Over and over again in everything they do City Kidz offers just that – the Word of God about true and good life that often is in short supply in that part of the city.  It’s what CityKidz is most deeply all about, and it’s handed out in bushel-basketsful – 
  • in the teaching about good choices and moral living embedded in every Saturday show,
  • in the deep respect and individual care that’s shown for each child on the bus rides, 
  • in the way each child feels known and loved by every City Kidz volunteer and staff person that meets them,
  • in the consistency of the home visits,
  • in the well-thought-out programs to develop children’s gifts,
  • in the way each child learns over and over again that they are loved, that they are worthwhile, that they can make good choices, and that they are uniquely and particularly created by God for good things and a good purpose in this world.
"Okay," the devil says, "but (Temptation Number 2) wouldn’t it be nice then – if you want to do good, to have the power to make the world over the way you think it should be.  Even if you have to make a deal with me to do it?  I mean, who wants to go into a situation like that without a plan, and some protection, and some power?

"Maybe start with a few quiet backroom deals with local politicians and the city’s power people to be on your side to take some control of that part of the city?  Sell a millionaire the naming rights for the new CityKidz theatre for the sake of a big donation?  Make a deal with a developer to just buy up big chunks of that part of the city, bulldoze it, relocate a few families, and build some condos to make that part of the city attractive and upscale?

“I mean, isn’t that what you want, and don’t the ends justify the means?  Because if you want to work in that part of the city, wouldn’t it be nice to make it over first?  Make it nicer, more attractive, more of a place that you’d like to work in?"

To which Jesus says, "No, that’s not God’s way, and it’s God who we worship and follow.  God’s way is not to start with a big make-over to make the world easier to work with.  God tried that once with the Flood, and said never again.  God’s way now always is just to go into the world as it is, even as hard, horrible and hurtful as it may be, and just love it to death – or love it to life, really.

"God doesn’t let the poverty or horror of a place to keep him from going in.  Nor does God wait until he has money, power or protection of some kind on his side.  Rather, God goes personally and completely into the world’s roughest and toughest places with nothing but the powerlessness and vulnerability of love, and lets the openness of love be what heals and redeems the world and its people wherever and however they are."

Isn’t that what Jesus chooses, as Son of God?  And CityKidz, like Jesus, is not afraid to do as God does, and go wherever and however God is willing to go.
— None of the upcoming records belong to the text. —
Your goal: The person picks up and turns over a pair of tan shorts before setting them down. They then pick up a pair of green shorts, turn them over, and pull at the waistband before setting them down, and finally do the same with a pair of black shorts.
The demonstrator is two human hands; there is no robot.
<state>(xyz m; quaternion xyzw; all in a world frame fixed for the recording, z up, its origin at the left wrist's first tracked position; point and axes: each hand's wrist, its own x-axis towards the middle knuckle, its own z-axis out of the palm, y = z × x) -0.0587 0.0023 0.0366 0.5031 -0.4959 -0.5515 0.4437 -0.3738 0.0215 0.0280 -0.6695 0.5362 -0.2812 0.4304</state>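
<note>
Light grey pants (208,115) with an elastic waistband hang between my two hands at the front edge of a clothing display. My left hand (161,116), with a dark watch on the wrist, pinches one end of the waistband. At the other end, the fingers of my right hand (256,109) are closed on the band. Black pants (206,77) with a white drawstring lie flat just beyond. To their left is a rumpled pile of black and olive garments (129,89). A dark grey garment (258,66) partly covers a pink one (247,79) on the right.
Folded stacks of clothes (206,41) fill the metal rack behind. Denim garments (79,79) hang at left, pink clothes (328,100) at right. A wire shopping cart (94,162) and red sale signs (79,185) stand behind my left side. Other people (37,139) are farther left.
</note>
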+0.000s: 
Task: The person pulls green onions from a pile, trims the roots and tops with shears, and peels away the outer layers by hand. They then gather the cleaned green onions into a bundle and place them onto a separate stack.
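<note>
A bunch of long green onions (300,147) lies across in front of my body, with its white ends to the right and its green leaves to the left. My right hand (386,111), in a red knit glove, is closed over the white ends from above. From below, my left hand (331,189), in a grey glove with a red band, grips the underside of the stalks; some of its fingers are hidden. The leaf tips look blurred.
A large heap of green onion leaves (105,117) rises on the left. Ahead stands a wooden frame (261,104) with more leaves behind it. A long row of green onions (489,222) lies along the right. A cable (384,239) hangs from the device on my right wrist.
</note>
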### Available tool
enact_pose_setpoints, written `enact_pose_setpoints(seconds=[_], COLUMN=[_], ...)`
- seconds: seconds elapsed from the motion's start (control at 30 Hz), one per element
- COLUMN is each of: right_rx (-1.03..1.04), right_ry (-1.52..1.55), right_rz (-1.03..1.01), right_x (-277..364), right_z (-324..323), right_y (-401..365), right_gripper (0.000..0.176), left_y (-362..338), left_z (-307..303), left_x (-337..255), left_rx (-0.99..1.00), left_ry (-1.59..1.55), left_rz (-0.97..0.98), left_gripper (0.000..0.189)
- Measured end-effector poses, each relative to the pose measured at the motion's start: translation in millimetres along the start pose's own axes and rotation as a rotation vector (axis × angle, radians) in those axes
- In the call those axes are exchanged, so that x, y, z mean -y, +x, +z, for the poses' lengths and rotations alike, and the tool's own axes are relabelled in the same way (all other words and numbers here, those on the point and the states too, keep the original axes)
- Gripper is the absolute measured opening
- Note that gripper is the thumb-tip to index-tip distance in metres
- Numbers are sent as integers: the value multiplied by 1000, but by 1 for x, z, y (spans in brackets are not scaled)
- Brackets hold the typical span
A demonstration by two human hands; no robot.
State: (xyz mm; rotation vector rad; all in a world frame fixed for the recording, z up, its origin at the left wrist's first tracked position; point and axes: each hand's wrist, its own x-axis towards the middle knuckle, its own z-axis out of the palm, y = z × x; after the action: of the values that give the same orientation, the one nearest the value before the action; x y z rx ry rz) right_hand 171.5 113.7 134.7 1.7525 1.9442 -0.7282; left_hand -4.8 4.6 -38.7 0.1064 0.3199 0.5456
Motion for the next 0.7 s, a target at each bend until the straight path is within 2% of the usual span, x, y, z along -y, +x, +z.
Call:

"Okay," the devil says, "so you do a lot of good and you love the world and its poorest people to new life right now and right where they are.  But surely you want to be recognized for what you do.  And not be hurt while you’re doing it.  So why not at least let it be your own little soft spot in the world – a nest nicely feathered for your well-being?  Hey!  Maybe make it like a church or something else that people can join, and you can be in charge of!"

Temptation Number 3.

And we all know God’s, and Jesus’, and CityKidz’s answer to that one.  The point is not for God to save us; but for God to use us, in whatever way and for as long as God wants, to help save others.  The point is not that we can ask God to serve our well-being, or even guarantee our future, but that for as long as we are here and with whatever we are given we let God use us for the well-being, the healing and the salvation of others.  And if God does give us long life, resources, even security – that’s what it’s for.  The good of others.

And the devil – out there, and in ourselves, hates to hear that.

Because as long as we commit to that, how can the devil ever stop God’s healing work from happening in the world?

And that is what Jesus, and CityKidz, and we at our best as a church are all about.